Dans son communiqué de février, Tlachinollan a également accusé les forces de sécurité et l’Armée d’être “incapables de contrôler ce désordre institutionnel“. Soulignons que, depuis 2014, dans l’état de Guerrero, le responsable de la Sécurité Publique et de la Protection Civile est le général brigadier Pedro Almazán Cervantes. C’est de plus l’état du Mexique où la présence militaire est la plus importante depuis les années de la Sale Guerre. Malgré cela, Guerrero était en 2016, et pour la quatrième année consécutive, l’état le plus violent du pays selon l’indice de paix Mexique de l’Institut pour l’Economie et la Paix.
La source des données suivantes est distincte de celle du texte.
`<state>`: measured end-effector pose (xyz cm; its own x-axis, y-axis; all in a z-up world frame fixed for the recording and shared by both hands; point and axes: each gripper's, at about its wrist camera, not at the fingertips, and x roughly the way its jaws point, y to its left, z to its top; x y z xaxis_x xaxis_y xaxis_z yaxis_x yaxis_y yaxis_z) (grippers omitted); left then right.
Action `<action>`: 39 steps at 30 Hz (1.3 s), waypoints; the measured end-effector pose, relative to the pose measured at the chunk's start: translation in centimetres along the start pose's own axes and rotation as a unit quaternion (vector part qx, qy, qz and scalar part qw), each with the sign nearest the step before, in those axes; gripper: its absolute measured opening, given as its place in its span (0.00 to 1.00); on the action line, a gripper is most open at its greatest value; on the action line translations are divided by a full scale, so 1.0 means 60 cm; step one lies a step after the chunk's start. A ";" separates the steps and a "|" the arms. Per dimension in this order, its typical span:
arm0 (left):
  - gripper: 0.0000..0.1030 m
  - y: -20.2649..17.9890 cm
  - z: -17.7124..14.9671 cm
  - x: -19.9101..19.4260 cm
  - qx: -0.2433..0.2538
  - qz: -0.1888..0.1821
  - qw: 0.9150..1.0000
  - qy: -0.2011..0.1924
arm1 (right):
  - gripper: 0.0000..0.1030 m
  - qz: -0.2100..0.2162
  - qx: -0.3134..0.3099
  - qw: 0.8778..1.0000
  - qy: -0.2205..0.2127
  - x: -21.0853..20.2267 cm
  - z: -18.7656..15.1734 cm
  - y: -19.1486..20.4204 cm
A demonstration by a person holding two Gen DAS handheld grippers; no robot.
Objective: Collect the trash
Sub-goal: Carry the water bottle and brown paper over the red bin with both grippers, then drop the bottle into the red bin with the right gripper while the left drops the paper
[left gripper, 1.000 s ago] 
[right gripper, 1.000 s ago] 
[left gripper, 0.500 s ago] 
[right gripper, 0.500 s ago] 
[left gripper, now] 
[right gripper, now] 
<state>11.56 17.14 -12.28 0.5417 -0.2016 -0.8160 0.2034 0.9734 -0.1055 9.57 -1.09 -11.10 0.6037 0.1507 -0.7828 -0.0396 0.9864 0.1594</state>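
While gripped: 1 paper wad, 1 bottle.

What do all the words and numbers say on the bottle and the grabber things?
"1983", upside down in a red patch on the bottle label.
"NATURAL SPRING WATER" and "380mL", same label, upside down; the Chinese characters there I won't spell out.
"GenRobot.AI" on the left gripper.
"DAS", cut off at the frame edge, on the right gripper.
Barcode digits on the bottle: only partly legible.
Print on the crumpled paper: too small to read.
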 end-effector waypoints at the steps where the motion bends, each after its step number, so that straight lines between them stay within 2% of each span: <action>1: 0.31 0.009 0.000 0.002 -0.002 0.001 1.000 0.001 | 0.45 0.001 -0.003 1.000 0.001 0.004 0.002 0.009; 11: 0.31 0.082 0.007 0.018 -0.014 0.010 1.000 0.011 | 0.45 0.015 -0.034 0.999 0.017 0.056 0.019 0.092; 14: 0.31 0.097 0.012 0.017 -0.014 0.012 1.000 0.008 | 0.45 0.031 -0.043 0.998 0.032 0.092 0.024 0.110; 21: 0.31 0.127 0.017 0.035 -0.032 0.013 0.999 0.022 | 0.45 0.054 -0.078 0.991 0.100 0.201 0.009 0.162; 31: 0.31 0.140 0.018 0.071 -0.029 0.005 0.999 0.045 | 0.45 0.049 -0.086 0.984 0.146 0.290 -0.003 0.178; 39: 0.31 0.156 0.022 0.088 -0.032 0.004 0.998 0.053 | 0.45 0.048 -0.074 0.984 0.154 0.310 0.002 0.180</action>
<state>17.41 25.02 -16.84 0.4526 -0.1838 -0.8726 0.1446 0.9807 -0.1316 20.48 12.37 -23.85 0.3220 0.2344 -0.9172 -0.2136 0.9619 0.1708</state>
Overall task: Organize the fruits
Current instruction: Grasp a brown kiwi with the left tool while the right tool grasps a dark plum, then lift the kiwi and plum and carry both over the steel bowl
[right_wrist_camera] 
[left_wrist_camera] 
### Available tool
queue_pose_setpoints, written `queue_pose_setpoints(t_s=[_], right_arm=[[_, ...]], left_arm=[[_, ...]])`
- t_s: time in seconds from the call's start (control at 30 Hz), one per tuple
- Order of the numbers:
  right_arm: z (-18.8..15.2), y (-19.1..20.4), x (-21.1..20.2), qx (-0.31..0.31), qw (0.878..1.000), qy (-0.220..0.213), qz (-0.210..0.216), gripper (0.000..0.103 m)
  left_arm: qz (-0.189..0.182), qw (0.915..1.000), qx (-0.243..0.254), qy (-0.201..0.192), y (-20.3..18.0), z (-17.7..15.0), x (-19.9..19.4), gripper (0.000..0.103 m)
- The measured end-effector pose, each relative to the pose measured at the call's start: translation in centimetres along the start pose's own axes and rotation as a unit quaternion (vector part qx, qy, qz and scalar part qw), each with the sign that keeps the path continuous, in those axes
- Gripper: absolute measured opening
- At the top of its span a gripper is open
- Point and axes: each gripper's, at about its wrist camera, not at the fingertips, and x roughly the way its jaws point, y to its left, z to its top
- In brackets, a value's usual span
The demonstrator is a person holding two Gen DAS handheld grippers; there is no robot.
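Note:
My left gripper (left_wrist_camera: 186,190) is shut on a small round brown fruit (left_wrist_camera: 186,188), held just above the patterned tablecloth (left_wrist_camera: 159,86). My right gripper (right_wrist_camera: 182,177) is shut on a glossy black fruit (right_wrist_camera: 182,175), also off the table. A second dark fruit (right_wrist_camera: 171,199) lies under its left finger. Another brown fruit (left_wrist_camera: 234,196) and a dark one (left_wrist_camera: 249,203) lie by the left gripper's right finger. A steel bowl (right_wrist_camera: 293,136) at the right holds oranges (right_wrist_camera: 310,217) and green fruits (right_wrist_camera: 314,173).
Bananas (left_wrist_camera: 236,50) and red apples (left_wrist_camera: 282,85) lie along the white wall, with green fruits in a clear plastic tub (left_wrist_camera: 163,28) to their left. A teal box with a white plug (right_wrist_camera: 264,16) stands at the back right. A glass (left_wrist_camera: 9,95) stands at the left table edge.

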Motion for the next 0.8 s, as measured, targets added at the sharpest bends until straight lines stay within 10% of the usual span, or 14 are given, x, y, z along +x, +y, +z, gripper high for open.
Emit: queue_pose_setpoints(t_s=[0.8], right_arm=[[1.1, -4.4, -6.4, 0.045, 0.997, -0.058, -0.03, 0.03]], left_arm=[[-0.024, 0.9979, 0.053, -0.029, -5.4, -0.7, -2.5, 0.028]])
Il est également inquiétant qu’il n’y ait pas du nouveau dans l’affaire la plus médiatisée de Guerrero en matière de Droits de l‘Homme, en l’occurrence la disparition en 2014 de 43 étudiants de l’Ecole Normale rurale d’Ayotzinapa. En avril 2017, le mécanisme de suivi de la Commission Interaméricaine de Droits de l’Homme (CIDH) a pointé “le manque de rapidité pour arriver à des conclusions”. Il assure que “les déclarations publiques faites par les hautes autorités, et validant l’hypothèse selon laquelle les 43 étudiants auraient été incinérés dans la décharge de Cocula, inquiète la Commission”. Selon les rapports du GIEI (groupe interdisciplinaire d’experts indépendants), “l’intensité minimum du feu nécessaire à la combustion de 43 corps est scientifiquement impossible selon les preuves récoltées”.
En avril, les proches des disparus ont été violemment expulsées du bâtiment du Ministère de l’Intérieur à l’aide de bombes de gaz lacrymogènes. Ils et elles attendaient d’être reçus par le Ministre, Miguel Ángel Osorio Chong, pour connaître et réclamer des avancées dans l’enquête.